On the back of rapidly decreasing costs for energy storage and solar photovoltaics (PV), consumers wishing to achieve a low-cost and reliable supply of power are considering grid defection—or at least, partial grid-defection—as an increasingly attractive alternative. But while lower energy costs are certainly welcome news for end customers, the same cannot be said for incumbent utilities, many of which will be facing new challenges that call into question their long-standing business model of selling and distributing electricity.
To be sure, grid defection is a term used largely in North America. Yet it is in Europe where the residential solar and energy storage markets have enjoyed greater penetration over the past few years. For instance, Germany alone already has more than 60,000 residential battery storage systems installed today, compared to less than 10,000 grid-connected residential energy storage systems in the United States.
This article, then, will focus specifically on the economics of grid defection in Europe today and in the future, and will also examine how such a development could impact the energy industry.
Grid defection: a competitive tool for customers
In Europe the economics for going off-grid are improving, but practical considerations make grid defection unlikely to be a major disruptor to existing traditional and entrenched systems of consuming power. Even so, partial grid defection—especially a scenario in which PV is coupled with a battery energy storage system (BESS)—is seen by customers as an increasingly attractive option to hedge against future rises in retail power prices.
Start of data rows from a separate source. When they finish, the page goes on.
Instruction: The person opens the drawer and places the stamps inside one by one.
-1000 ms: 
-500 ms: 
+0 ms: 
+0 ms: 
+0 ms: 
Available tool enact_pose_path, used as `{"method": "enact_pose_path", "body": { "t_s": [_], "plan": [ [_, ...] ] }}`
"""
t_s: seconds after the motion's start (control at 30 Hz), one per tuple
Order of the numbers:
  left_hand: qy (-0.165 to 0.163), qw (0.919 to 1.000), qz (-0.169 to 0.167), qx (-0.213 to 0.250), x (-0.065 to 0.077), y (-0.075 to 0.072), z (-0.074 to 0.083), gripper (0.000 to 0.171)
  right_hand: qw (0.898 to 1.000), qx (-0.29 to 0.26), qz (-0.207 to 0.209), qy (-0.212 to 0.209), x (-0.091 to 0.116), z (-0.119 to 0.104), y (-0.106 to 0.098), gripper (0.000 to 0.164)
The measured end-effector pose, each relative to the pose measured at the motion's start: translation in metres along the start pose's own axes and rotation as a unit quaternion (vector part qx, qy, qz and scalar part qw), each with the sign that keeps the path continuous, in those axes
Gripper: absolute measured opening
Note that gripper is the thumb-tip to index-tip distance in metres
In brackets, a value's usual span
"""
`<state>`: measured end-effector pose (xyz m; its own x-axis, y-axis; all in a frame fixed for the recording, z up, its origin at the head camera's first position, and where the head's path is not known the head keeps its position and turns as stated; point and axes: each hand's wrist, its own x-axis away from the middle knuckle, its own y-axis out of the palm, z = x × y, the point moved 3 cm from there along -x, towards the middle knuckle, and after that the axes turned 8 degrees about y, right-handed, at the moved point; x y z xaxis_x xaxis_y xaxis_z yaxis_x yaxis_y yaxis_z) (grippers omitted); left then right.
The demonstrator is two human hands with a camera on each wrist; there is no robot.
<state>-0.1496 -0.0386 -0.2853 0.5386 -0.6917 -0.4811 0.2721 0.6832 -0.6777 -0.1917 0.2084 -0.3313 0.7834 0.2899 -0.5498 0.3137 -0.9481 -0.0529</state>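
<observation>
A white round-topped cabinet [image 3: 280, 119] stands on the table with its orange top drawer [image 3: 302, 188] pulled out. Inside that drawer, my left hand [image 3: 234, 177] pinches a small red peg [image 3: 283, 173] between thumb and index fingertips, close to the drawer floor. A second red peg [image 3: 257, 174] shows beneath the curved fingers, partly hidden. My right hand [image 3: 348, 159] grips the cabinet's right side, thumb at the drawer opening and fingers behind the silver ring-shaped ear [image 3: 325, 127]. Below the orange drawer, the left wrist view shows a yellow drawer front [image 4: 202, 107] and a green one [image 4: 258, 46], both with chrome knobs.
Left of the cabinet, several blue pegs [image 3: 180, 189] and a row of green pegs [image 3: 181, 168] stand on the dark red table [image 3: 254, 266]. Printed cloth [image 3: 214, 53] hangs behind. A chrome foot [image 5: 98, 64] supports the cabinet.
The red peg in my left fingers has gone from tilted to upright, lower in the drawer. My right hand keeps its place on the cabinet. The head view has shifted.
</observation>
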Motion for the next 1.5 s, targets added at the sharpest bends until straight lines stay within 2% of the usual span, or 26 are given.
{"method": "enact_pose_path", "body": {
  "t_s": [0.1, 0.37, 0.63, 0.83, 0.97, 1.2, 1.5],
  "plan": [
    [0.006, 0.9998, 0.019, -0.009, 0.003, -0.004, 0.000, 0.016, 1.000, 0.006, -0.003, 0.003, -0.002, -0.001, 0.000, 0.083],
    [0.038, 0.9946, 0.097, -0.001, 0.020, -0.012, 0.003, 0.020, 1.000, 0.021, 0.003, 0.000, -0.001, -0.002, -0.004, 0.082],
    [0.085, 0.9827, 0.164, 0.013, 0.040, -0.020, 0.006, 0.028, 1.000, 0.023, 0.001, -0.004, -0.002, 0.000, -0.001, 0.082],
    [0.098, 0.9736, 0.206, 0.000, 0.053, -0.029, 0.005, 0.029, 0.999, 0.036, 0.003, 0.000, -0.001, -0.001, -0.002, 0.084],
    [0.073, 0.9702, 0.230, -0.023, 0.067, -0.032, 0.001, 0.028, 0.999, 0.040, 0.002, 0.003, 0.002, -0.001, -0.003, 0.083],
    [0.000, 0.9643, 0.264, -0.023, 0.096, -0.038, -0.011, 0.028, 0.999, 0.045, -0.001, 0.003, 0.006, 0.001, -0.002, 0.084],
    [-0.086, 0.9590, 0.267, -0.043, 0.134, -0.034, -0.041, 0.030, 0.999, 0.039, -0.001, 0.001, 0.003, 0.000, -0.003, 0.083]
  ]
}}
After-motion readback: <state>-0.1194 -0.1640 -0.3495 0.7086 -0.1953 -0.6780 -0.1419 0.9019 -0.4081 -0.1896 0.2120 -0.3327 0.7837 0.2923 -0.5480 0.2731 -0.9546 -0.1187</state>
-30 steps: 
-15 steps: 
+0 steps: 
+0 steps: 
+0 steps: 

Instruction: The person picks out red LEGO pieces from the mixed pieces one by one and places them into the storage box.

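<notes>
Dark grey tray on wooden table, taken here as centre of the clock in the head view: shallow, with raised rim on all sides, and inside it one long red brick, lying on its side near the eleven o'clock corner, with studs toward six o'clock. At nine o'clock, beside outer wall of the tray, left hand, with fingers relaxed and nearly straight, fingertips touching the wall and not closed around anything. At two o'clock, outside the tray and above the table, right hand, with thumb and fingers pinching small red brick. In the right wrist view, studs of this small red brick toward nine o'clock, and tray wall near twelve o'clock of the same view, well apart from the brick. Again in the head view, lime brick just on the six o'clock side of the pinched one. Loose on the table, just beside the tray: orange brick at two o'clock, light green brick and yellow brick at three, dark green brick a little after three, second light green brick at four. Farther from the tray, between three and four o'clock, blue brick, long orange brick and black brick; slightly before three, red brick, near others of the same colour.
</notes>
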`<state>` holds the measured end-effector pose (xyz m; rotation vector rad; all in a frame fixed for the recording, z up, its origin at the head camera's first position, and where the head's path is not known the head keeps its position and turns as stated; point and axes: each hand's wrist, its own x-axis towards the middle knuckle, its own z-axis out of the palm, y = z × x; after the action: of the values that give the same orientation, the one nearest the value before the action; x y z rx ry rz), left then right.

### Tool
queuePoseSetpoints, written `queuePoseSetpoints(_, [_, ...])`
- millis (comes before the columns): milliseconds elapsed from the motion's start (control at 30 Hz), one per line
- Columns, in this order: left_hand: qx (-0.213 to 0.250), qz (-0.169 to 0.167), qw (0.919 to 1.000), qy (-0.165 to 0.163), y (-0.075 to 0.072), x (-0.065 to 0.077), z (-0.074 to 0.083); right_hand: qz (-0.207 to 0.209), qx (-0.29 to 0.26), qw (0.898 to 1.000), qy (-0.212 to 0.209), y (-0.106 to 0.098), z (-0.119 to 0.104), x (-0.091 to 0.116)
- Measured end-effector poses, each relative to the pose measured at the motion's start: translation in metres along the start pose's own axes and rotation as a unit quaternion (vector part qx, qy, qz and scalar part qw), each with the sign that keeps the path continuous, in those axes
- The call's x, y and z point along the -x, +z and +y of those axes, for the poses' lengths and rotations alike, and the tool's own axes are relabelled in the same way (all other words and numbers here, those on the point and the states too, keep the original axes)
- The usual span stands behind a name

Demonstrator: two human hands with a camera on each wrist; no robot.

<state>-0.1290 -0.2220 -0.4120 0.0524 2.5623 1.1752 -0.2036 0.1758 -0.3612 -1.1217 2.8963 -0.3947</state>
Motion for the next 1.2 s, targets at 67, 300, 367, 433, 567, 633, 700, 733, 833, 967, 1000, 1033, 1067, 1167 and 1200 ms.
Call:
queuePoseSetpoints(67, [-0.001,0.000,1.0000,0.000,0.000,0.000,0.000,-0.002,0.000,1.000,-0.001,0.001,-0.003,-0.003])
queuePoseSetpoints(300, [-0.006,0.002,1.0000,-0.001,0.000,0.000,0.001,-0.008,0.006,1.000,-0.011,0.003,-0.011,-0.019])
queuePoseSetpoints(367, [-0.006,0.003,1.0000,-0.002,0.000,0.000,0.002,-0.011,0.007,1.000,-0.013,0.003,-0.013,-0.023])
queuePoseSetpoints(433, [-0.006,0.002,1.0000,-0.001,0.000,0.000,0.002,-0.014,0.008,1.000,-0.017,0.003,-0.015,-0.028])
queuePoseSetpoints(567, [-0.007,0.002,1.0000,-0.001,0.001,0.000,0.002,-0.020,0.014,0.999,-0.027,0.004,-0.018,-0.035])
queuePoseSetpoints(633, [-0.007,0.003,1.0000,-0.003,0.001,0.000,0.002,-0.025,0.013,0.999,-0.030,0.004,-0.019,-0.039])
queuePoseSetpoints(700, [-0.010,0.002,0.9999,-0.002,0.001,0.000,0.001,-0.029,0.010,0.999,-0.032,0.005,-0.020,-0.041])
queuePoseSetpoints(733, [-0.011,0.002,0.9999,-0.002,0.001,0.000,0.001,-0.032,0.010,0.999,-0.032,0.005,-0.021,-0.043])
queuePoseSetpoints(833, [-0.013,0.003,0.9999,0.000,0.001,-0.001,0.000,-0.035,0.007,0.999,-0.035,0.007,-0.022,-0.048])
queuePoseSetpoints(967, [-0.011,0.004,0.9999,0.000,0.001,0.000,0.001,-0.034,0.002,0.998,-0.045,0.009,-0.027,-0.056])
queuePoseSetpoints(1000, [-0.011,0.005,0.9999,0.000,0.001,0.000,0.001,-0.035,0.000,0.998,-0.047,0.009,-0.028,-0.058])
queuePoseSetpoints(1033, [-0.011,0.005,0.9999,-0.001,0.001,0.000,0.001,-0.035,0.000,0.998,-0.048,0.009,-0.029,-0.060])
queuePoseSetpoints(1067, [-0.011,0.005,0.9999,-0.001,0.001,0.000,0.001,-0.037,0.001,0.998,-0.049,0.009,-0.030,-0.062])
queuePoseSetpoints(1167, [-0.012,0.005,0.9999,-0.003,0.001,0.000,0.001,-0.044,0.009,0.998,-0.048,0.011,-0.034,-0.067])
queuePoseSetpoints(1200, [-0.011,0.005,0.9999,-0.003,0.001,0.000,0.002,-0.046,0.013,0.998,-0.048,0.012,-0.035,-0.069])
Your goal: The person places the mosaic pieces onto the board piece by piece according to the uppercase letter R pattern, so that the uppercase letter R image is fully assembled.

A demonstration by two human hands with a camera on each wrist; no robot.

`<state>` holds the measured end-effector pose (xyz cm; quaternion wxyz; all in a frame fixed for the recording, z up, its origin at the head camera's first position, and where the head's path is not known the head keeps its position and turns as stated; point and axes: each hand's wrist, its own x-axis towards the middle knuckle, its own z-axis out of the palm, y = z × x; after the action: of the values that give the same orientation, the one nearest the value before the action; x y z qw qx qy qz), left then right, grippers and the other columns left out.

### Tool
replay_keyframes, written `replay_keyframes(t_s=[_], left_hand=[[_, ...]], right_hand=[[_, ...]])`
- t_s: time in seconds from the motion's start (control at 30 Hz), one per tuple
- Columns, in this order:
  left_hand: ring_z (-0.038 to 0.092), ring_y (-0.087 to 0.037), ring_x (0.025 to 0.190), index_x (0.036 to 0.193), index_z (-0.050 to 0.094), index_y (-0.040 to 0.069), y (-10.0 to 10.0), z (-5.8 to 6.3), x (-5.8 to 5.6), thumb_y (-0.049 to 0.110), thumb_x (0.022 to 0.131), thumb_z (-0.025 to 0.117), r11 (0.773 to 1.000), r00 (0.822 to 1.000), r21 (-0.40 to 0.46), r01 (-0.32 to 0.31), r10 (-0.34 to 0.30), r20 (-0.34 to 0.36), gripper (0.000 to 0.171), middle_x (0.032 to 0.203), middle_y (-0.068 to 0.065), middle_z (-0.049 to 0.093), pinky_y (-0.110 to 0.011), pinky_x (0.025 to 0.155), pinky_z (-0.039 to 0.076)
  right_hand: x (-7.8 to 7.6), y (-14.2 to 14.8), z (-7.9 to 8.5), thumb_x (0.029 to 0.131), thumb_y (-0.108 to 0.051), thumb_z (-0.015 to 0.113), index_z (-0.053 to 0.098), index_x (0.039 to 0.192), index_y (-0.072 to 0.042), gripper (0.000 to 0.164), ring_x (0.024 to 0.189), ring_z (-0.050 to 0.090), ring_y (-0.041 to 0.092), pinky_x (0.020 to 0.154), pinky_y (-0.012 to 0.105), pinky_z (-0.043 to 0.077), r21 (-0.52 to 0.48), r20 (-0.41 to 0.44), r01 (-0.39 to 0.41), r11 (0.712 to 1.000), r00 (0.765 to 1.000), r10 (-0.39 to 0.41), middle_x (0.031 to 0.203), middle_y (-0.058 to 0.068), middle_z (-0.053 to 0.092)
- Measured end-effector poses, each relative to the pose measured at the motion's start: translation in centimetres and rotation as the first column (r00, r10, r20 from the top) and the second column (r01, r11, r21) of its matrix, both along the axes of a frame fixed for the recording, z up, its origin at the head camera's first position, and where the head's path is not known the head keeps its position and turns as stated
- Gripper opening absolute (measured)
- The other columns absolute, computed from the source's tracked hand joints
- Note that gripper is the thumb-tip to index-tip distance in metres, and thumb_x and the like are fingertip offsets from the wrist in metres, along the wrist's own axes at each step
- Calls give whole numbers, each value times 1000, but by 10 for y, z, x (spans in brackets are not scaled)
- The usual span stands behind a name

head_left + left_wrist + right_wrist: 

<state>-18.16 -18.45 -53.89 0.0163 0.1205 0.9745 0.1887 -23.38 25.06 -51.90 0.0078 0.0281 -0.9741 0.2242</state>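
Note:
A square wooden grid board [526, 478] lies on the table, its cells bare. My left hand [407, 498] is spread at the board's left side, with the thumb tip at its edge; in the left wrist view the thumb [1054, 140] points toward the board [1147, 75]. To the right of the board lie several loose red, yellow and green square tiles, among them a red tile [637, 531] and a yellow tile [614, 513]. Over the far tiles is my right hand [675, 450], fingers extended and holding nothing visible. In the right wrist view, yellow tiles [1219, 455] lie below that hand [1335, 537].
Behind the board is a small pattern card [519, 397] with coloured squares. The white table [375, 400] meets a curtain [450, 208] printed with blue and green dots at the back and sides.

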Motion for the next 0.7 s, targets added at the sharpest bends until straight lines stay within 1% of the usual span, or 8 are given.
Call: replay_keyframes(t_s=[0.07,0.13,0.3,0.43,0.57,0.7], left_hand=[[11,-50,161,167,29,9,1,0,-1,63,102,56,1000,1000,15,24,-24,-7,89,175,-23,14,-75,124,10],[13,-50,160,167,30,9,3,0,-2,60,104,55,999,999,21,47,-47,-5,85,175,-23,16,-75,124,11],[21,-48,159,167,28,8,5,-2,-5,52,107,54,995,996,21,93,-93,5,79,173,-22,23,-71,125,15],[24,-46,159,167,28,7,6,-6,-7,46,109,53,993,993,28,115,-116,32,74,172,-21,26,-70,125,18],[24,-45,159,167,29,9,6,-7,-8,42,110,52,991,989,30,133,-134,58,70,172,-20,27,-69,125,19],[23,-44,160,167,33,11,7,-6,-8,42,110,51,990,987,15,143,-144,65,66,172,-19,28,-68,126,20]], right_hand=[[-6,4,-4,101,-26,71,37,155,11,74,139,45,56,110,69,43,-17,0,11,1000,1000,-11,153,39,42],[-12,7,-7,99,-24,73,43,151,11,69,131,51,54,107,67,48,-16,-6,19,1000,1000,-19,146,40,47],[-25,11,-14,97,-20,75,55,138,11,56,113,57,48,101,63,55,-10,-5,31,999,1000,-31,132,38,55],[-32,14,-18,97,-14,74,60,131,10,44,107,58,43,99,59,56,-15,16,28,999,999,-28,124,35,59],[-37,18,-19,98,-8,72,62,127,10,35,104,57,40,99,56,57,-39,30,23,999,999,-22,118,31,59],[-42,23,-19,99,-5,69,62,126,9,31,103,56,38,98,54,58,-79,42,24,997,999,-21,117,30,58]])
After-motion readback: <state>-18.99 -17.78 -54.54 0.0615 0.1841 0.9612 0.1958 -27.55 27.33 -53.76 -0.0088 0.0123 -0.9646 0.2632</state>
As part of the latest report published by the IHS Markit Energy Storage Intelligence Service, we carried out in-depth modelling using hourly demand profiles to compare the levelized cost of energy (LCOE) under four scenarios: future retail rates without any onsite generation; a solar PV system alone; a combination of solar PV and battery energy storage to maximise self-consumption; and a full grid-defection scenario equivalent to 100% self-consumption. The term LCOE, which compares the relative cost of energy produced by different energy-generating sources, is often touted as the new metric in evaluating cost performance of PV systems.
The modelling showed that:
- Partial grid defection using solar PV alone is already competitive with retail rates in the four countries analysed—namely, Germany, Italy, the Netherlands, and the United Kingdom.
- When analysing the LCOE offered by a combined PV and battery storage solution, IHS Markit shows that this case has already reached parity with retail rates in Germany and Italy, and will do so in the United Kingdom by 2023.
- Complete disconnection from the grid will not become economically attractive until at least 2025, IHS Markit expects.
- For battery storage, the so-called sizing sweet spot that is also the most economically attractive lies between 5 and 8 kilowatt-hours in energy capacity for the BESS
Regardless of the economics involved, we do not expect a scenario in which customers are fully disconnecting from the grid or achieving 100% self-sufficiency to become reality in Europe. This is due to both the technical impracticalities stopping such a scenario from taking root, and also because a widely stable electricity grid is already in place that makes complete grid defection unnecessary.
Nonetheless, IHS Markit expects that more than a million residential battery energy storage systems will be installed in Europe by 2025, driven primarily by customers looking to take control of their energy supply and to hedge against future price uncertainty.
New business models offer virtual solution toward 100% independence
As customers look to minimize reliance on the grid as much as possible, they need either active demand-side management or an alternative to consider new business models. A number of players, including the likes of Sonnen, E3DC, or Beegy, have started to act as electricity suppliers, offering customers the capability to achieve so-called virtual independence, through the mechanism described below.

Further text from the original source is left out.